Marmo su carta. Le collezioni italiane di antichità del primo Settecento nello specchio della raccolta di disegni di Richard Topham all’Eton College
Richard Topham (1671–1730) creò un paesaggio museale virtuale con i mezzi del suo tempo. Il facoltoso avvocato e politico inglese si dedicò, al più tardi negli anni del suo ritiro a partire dal 1713 e fino alla morte, alla raccolta di disegni dall’antico in Italia con grande meticolosità. Servendosi di agenti, incaricò un numero considerevole di artisti di documentare sistematicamente per lui, in forma grafica, i fondi delle collezioni di antichità romane, fiorentine e di altre città italiane. In meno di vent’anni raccolse così un corpus di oltre 2.200 disegni e acquerelli, che lasciò in eredità alla biblioteca dell’Eton College, dove sono ancora oggi conservati integralmente. Essi documentano opere d’arte antiche di quasi tutti i generi, soprattutto sculture — statue, busti e rilievi — ma anche pitture murali e oggetti d’arte applicata, come vasi, monete e gemme, nonché, in misura minore, architetture. Come attestano i documenti relativi a Topham, si tratta di una raccolta concepita in modo sistematico, che aspirava alla completezza e che, in parte, riuscì anche a raggiungerla. Egli annotava i nomi degli artisti esecutori e identificava l’oggetto rappresentato, nonché il suo luogo di conservazione all’epoca. Le campagne coordinate di singoli disegnatori, svolte entro periodi di tempo ben circoscritti a Roma, Firenze, Venezia e in altri luoghi, fecero sì che alcune collezioni ricevessero, per così dire, un catalogo grafico dei propri fondi. Considerata la mobilità delle opere d’arte antiche sul mercato dell’arte, già allora consueta, e la successiva dissoluzione e dispersione di intere collezioni di antichità, la raccolta di disegni di Topham riveste dunque un’importanza documentaria unica. Il suo approccio topografico, cioè incentrato sul contesto collezionistico, si distingue al tempo stesso in modo sostanziale da analoghe grandi imprese antiquarie, tra le quali la raccolta enciclopedica di disegni di Cassiano dal Pozzo, risalente al XVII secolo, costituisce il precedente più celebre e meglio studiato. Il fatto che Richard Topham, a quanto pare, non abbia mai avuto l’intenzione di studiare dal vero le antichità di cui raccoglieva i disegni rappresenta una particolare curiosità della sua attività collezionistica. Il suo desiderio era di averle, nel senso originario dell’espressione, “on file”.

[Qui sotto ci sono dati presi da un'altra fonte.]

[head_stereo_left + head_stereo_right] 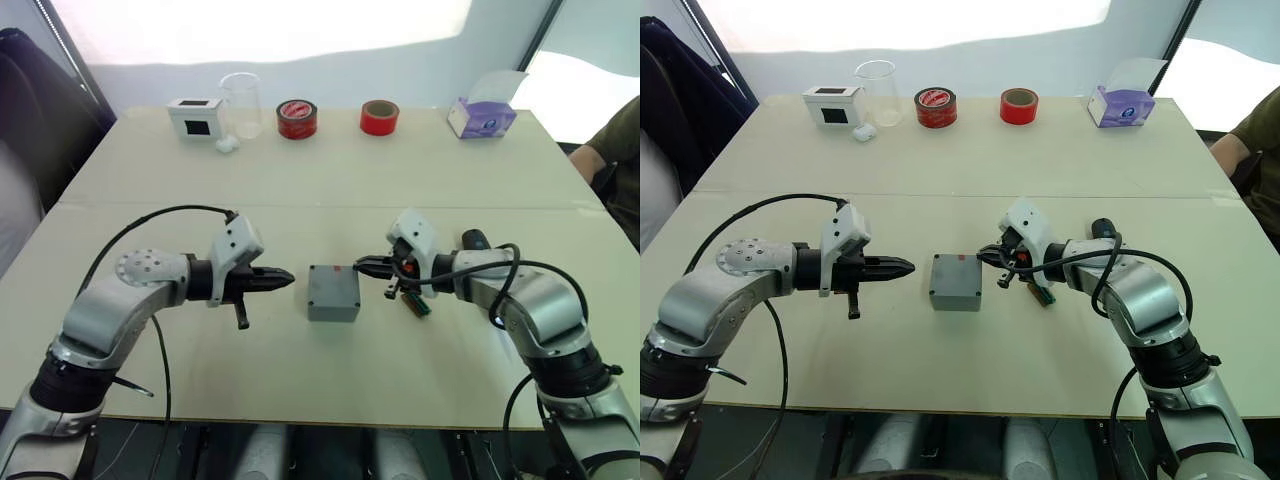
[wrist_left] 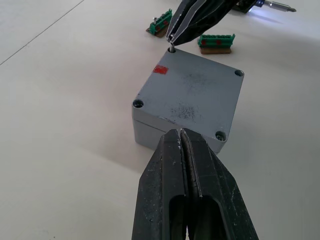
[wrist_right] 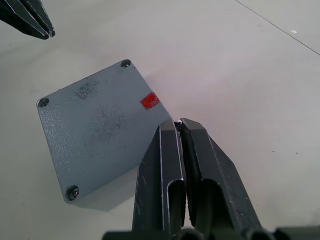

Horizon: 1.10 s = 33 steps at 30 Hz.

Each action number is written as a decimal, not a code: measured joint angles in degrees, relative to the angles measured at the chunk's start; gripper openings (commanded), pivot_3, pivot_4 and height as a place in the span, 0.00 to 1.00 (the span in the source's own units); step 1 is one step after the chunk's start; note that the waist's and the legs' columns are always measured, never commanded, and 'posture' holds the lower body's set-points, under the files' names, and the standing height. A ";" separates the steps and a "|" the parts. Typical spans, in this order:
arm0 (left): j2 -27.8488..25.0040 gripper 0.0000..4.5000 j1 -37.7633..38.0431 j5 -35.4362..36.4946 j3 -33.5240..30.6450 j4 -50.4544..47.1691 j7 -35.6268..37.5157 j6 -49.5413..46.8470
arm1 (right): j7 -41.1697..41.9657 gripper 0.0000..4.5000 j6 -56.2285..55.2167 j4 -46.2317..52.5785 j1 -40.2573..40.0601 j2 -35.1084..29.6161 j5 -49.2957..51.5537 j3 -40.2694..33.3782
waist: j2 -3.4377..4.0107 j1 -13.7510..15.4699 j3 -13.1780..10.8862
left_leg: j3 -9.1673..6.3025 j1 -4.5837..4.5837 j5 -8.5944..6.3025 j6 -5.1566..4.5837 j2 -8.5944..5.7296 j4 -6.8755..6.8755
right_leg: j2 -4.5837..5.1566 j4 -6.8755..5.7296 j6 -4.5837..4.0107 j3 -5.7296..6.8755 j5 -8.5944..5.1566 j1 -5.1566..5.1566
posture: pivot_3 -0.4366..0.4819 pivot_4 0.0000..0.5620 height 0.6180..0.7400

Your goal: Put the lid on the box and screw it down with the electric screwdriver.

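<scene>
Already the lid [image 2: 192, 95] sits on the box [image 1: 333, 293] in the middle of the frame. Three corner screws are in. The right hand [image 2: 172, 42] pinches a tiny screw over the last corner. The left hand [image 1: 283, 279] is pressed together.

2 head eyes overhead, 2 wrist views close on lid [image 2: 192, 95]
</scene>
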State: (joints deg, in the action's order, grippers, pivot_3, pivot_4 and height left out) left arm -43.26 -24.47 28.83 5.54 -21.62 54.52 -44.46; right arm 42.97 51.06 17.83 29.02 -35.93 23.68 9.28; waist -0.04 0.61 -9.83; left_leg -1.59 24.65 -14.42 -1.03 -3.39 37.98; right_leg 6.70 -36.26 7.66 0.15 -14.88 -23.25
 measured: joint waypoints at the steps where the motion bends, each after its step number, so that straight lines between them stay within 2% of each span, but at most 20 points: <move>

Un progetto annuale (2018), finanziato dalla Fritz Thyssen Stiftung für Wissenschaftsförderung, mirava a una valorizzazione storico-scientifica del corpus di disegni di Topham, con l’obiettivo di mettere in evidenza la sua importanza, finora sottovalutata, nella storia della ricerca antiquaria. Il progetto è stato accolto con grande favore dalla Eton College Library e sostenuto attivamente nell’ambito di una stretta collaborazione. Il finanziamento conclusivo del progetto è stato assunto nel 2019 dalla Volkswagen Stiftung.
Il progetto si è concentrato sui circa 1.850 disegni dall’antico raffiguranti sculture e altri oggetti mobili dell’arte antica conservati in collezioni italiane. Questi disegni sono stati integralmente digitalizzati e catalogati. Attraverso la loro registrazione nella banca dati di ricerca del Census, sono stati pubblicati per la prima volta in una forma adeguata alla loro importanza scientifica.